Welcome to the home page for the Comic Art and Comics Area of the Popular Culture Association. The Area brings together scholars from North America and abroad to share their research and exchange ideas. The Popular Culture Association was the first national academic conference with a separate division devoted to comics scholarship.
Area Chair for 2006-2007:
- Nicole Freim, Riverside Community College, 1798 Main Street, Riverside, CA 92501 - nfreim@charter.net
All participants in the Comic Art & Comics Area are eligible--and encouraged--to submit their essays in consideration for the Area's Annual M. Thomas Inge Award for Comics Scholarship. Bring three copies of your essay with you to the conference, or you may submit three copies to the contest coordinator soon after the conference. Be sure to include three copies of your essay, along with your Spring and Summer mailing and e-mail addresses so that we may contact you. Note: The deadline for the 2006 award has passed. Thanks to those who entered!
Our Inge Award coordinator is:Amy Nyberg, Department of Communication, Seton Hall University, 400 South Orange Ave., South Orange, NJ 07079 - e-mail inquiries: nybergam@shu.eduThe winner of the 2006 award will be honored at the Comic Art & Comics Area meeting at the 2007 Popular Culture Association conference.
Previous recipients of the M. Thomas Inge Award for Comics Scholarship:
- 2002: Jeet Heer, "Letters to Orphan Annie: Popular Interpretation of an American Pop Culture Icon."
- 2001: Gene Kannenberg, Jr., "Text, Image and Visual Narrative Strategies in the Comics of Chris Ware" -- published as "The Comics of Chris Ware: Text, Image, and Visual Narrative Strategies" in The Language of Comics: Word and Image, ed.

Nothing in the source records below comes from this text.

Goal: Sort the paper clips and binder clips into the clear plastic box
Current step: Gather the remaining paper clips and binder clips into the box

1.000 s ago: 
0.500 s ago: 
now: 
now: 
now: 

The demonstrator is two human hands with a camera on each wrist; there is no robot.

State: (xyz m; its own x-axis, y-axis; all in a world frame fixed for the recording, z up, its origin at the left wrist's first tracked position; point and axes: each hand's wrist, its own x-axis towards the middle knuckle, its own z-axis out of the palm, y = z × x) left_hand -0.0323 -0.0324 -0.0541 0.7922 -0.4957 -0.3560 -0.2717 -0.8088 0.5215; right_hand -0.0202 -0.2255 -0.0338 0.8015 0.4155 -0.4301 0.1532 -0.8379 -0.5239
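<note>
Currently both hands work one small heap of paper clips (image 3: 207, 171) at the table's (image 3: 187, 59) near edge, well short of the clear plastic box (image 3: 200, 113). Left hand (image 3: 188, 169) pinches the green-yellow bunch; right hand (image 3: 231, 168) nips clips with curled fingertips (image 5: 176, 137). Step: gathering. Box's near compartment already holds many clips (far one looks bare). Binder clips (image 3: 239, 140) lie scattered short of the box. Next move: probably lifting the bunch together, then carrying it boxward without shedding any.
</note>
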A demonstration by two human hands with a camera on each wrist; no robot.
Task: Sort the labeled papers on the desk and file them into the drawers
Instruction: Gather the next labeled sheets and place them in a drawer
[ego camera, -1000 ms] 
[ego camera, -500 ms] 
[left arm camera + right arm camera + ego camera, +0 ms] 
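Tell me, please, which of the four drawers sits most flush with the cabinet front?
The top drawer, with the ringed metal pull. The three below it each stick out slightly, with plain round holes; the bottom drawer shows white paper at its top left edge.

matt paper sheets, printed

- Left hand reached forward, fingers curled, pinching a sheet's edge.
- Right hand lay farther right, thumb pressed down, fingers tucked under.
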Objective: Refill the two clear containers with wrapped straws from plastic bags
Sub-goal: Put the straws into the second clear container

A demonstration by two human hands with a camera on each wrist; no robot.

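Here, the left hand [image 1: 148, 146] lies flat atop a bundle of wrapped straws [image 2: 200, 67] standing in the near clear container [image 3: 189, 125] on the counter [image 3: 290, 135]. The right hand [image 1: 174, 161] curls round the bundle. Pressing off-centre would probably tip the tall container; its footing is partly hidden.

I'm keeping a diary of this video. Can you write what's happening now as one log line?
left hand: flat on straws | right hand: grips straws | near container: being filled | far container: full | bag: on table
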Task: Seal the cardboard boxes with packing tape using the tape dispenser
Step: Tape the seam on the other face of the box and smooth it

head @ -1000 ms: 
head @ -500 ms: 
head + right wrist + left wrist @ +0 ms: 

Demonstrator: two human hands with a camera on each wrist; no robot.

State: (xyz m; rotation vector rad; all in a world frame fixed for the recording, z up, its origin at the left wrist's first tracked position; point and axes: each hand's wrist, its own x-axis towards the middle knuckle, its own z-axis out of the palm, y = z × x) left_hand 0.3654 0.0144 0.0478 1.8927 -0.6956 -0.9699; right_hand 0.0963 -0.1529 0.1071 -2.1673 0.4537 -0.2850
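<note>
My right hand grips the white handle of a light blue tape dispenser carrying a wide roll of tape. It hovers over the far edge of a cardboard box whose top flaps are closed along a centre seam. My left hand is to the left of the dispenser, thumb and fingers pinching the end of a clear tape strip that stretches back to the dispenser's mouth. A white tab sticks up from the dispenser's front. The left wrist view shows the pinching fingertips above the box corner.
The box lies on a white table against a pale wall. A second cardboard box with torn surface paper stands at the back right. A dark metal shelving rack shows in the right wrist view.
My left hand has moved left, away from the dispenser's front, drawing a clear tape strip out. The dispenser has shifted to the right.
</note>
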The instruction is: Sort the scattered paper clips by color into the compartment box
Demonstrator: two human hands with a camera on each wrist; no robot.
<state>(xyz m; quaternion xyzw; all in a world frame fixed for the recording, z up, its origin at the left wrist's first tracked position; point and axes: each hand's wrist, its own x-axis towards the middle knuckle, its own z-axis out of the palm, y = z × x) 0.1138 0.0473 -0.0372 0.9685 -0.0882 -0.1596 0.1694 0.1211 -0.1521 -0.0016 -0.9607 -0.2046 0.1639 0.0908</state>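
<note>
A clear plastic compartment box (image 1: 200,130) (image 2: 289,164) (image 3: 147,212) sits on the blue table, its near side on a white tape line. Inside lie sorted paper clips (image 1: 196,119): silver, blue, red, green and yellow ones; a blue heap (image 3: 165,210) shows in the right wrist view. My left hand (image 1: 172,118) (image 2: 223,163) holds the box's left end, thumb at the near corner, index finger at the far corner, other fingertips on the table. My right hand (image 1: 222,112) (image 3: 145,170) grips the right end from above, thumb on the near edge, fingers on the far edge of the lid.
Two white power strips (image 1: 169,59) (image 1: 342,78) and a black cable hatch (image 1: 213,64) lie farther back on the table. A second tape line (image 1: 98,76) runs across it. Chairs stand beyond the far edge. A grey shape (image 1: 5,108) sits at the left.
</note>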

Robin Varnum and Christina Gobbons (Jacksonville: University Press of Mississippi, 2002): 174-97.
- 2000: Mel Gibson, "Invisible Girls: British Girls and Their Comics" -- published as "Reading as Rebellion: The Case of the Girl’s Comic in Britain," International Journal of Comic Art 2.2. (Fall 2000): 135-51.
- 1999: Marc Singer, "Invisible Order: Comics, Time, and Narrative" -- published in International Journal of Comic Art 1.2 (Fall 1999): 29-40.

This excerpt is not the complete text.